Oleh : Nani Cahyani
Penyerbuan kampus Universitas Haluoleo Kendari, oleh Polisi yang baru-baru ini menyedot perhatian publik, dan Peristiwa 27 Mei 2008, di Kampus Universitas Hasanuddin, Tamalanrea Makassar kala mahasiswa berdemo menentang kenaikan harga BBM. Mempertontonkan dua golongan anak bangsa yang sama-sama tertindas; polisi dan mahasiswa, saling menggertak dan melempar batu. Perilaku melempar batu diduga hasil dari budaya primitif yang kerap jadi rujukan pertama, ketika jalan-jalan moral tak menarik lagi. Polisi sungguh tak secuil, rindu untuk melukai mahasiswa, demikian pula mahasiswa, tak ingin mengotori tangan berurusan dengan polisi. Bukan kali ini saja, dua golongan tadi berseteru. Deret peristiwa pergolakan di Indonesia belum juga bisa memutus tradisi bentrok di antara mereka. Lalu model solusi apa yang kiranya jadi pereda nyeri bagi kepedihan sosial yang setiap saat dapat menerkam batas-batas kesabaran semua pihak. Mahasiswa dan polisi; dua elemen bangsa yang belum bisa terlepas dari perangkap-perangkap palsu yang diklaim sepihak sebagai ciri khas masing-masing.

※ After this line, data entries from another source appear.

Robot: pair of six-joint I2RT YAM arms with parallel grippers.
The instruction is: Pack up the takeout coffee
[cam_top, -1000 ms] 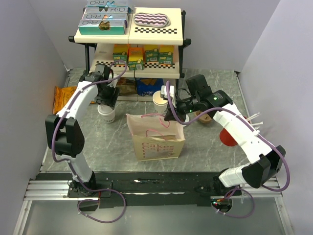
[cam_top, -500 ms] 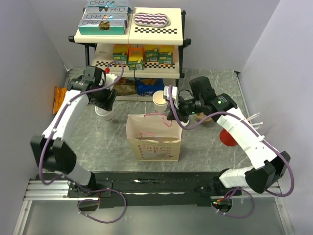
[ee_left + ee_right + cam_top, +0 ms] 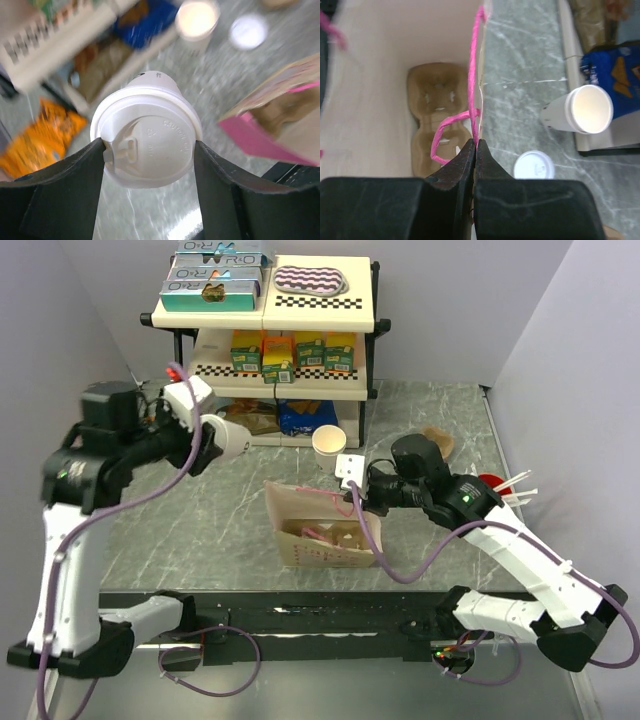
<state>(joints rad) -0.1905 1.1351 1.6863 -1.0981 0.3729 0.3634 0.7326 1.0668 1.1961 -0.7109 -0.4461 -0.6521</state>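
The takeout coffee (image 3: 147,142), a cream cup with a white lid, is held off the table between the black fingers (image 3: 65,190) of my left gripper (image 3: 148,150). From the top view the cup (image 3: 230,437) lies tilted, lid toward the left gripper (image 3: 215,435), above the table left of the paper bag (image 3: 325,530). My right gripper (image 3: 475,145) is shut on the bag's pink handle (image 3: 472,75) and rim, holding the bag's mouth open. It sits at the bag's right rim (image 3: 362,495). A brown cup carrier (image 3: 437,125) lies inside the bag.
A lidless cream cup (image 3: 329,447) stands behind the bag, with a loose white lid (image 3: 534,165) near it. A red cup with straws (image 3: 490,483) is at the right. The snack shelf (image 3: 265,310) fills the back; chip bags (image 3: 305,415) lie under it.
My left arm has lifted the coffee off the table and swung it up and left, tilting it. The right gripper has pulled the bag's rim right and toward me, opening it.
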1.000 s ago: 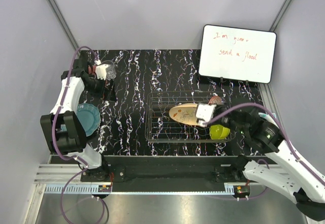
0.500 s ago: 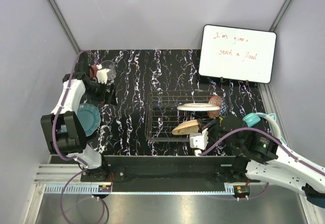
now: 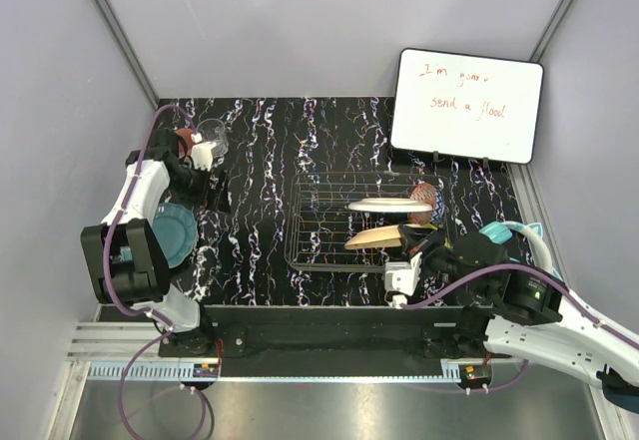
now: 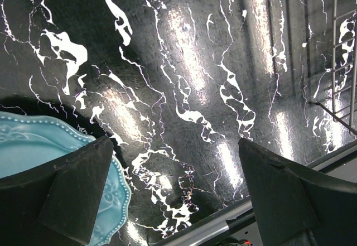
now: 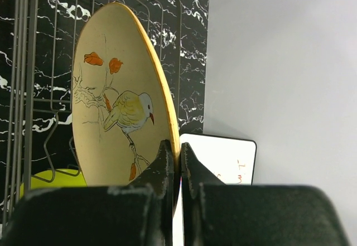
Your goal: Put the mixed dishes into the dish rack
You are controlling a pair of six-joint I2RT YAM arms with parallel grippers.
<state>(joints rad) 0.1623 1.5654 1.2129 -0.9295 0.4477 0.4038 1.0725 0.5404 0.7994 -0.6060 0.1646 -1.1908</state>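
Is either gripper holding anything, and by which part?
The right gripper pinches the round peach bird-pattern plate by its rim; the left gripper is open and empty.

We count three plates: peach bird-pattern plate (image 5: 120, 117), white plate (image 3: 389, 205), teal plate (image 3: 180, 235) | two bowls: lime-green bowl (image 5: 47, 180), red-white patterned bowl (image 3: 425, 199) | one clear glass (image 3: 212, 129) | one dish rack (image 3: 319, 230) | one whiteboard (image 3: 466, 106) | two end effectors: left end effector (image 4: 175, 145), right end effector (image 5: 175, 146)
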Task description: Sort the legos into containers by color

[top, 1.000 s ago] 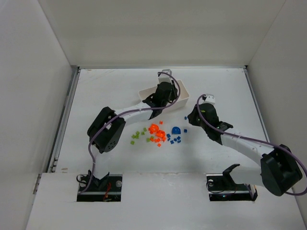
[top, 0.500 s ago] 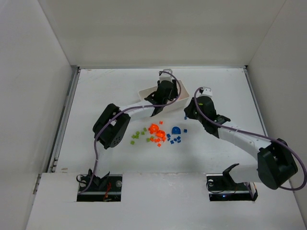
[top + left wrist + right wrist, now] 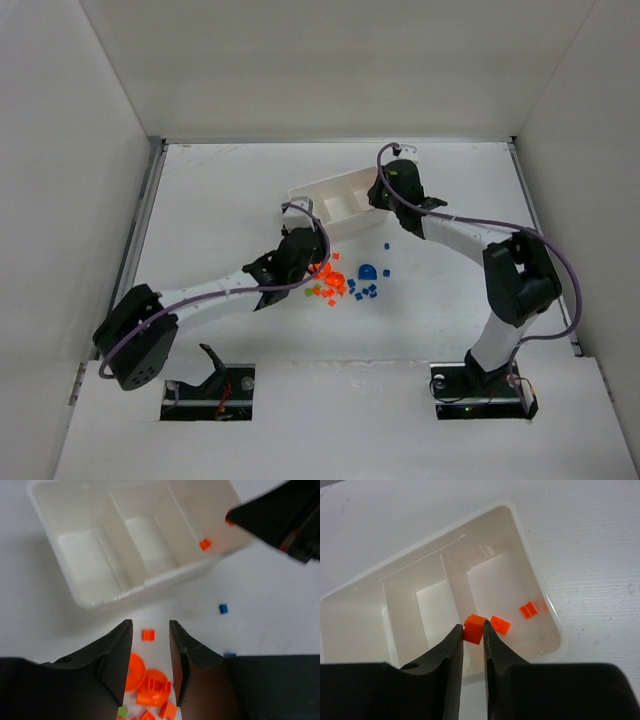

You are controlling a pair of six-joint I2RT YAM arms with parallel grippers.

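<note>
orange brick (image 3: 475, 628) is pinched between the right fingers (image 3: 454, 647), which are clamped on two of its opposite faces and hang over the tray (image 3: 540, 587), about above the inner wall beside the right-hand compartment; which side of that wall it would fall on i cannot tell. two more orange bricks (image 3: 500, 624) lie in that right-hand compartment, and the other two compartments look bare. the left fingers (image 3: 117, 650) are apart with nothing between them, low over the loose pile (image 3: 335, 282) on the table (image 3: 220, 200). a small orange piece (image 3: 148, 635) lies in line with their gap, and the larger rounded orange pieces (image 3: 150, 680) sit just nearer. blue bricks (image 3: 365, 291) lie beside the orange ones, near the tray. these bricks are probably hard, very light and slick, so an off-centre squeeze could flick one away; flat opposite faces, met square on, look the best hold, while the rounded pieces likely want a grip across an edge
</note>
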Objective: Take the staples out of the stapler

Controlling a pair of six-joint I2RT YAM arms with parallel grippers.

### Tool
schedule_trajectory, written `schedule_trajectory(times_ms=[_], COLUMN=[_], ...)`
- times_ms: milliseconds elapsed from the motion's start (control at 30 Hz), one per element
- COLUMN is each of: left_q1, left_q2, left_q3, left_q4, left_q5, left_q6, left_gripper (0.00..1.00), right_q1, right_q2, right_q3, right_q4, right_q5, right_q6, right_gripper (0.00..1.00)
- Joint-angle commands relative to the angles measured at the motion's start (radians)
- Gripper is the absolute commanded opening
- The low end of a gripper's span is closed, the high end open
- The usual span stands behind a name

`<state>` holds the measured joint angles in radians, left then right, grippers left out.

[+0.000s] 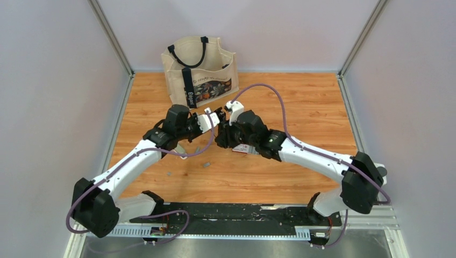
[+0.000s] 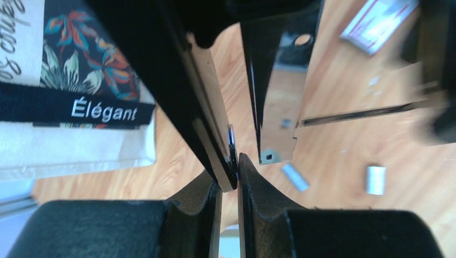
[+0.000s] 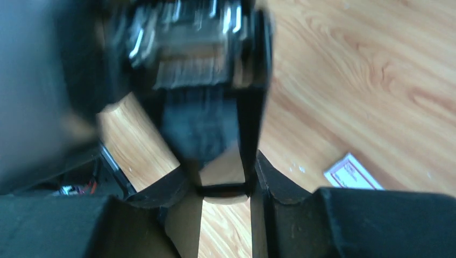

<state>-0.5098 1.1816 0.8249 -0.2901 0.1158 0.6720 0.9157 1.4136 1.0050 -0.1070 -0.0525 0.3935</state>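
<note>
The left gripper (image 2: 230, 174) is almost fully closed, its fingers (image 2: 201, 207) pinching a thin edge of the stapler (image 2: 277, 102), which is splayed open above them at the centre of the left wrist view, dark arm to the left and shiny channel to the right; the right gripper (image 3: 223, 185) is narrowly parted and clamps the stapler's dark body, blurred at upper centre; in the top view both meet at mid-frame above the table (image 1: 301, 107); loose staples (image 2: 376, 180) lie on the wood at lower right; a box (image 3: 352, 173) lies nearby; a bag (image 1: 199, 70) stands at top centre.
</note>
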Motion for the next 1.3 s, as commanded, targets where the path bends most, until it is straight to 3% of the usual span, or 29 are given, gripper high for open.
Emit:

Mahasiswa di dalam kampus di Indonesia mengalami depresi massal, mereka mengalami semacam split personality, serupa inkonsistensi kejiwaan yang tak dapat menentukan diri, seperti apa peranan, tanggung jawab dan hal lain yang tumpang tindih. Mahasiswa belum utuh mendapat kesempatan mencicipi berkah pengetahuan manusia, kampus kini terjebak pada rutinitas birokrasi akademik semu yang nihil makna, kampus tak kunjung sanggup untuk menjelma sebagai tempat benih luhur pengetahuan dirangsang untuk bertumbuh, kemunduran (kalau tak ingin disebut sebagai kehancuran) institusi perguruan tinggi kita. Saban hari ribuan sarjana, ratusan master dan berjubel doktor dan profesor dicetak kampus-kampus kita, namun sekedar berhenti pada ritual akademika belaka, doktor dan professor kita tak layak disebut ilmuwan; itu jika tafsir atas ilmuwan, adalah manusia pilihan yang mendedikasikan dirinya bagi kemajuan ilmu, peradaban dan kemanusiaan. Gelar akademik hanya menambah beban saja, membuat kita jadi pongah dan menjadi bukti hidup, betapa celakanya sistem pendidikan Republik ini
Polisi apalagi, terkadang kita begitu takjub dengan eksistensi polisi, yang idealnya bergerak demi tegaknya wibawa hukum, namun praksis yang kerap berlangsung di masyarakat, polisi jadi bagian dari sejumlah penyelewengan wewenang sebagai aparat. Yang untuk hal tertentu bukan menjadi solusi atas problem bangsa, tetapi justru menelusup masuk sebagai bagian dari problem, semisal peran polisi dalam masyarakat madani yang tak dimengerti polisi kita, menariknya sejumlah pelanggaran yang dilakukan polisi baik sengaja atau tidak, dinisbatkan bukan semata kesalahan polisi saja, tapi dituding berkelindan dengan persoalan belum sejahteranya polisi kita, walau ternyata dengan argumentasi serupa, kita dapat membaliknya, bahwa inilah bukti kalau polisi kita tak memahami kesulitan bangsa dan penderitaan rakyat. Memang jika pembandingnya adalah gaya hidup ala pengusaha atau polisi di negara-negara maju, jelas polisi kita sangatlah miskin, miskin sekali malah. Tapi kan, analisa kasus tak boleh bercerai dari konteks sosial/ ruang waktu; dimana polisi itu hidup, bangsa kita kini, masih berjuang agar tak bubar lantaran tak sanggup memenuhi kebutuhan dasar rakyatnya sendiri seperti makan dan berobat. Polisi sangat durhaka kalau tak menyadari kalau faktanya mereka termasuk segelintir anak bangsa yang lumayan beruntung dengan gaji, tunjangan dan fasilitas lainnya dari Negara. Perbanyaklah bersyukur wahai polisi kita.
Polisi kita dan juga mahasiswa kita, ialah bagian dari anak bangsa yang sama-sama terjepit dengan ekonomi bangsa yang sekarat. BBM naik, maka yang susah tentu polisi dan mahasiswa juga. Mungkin perlu diangankan suatu ketika polisi dan mahsiswa kita serempak bersama dalam satu barisan menentang kebijakan apapun yang berpotensi menciderai amanat konstitusi seperti memajukan kesejahteraan umum, mencerdaskan bangsa dsb.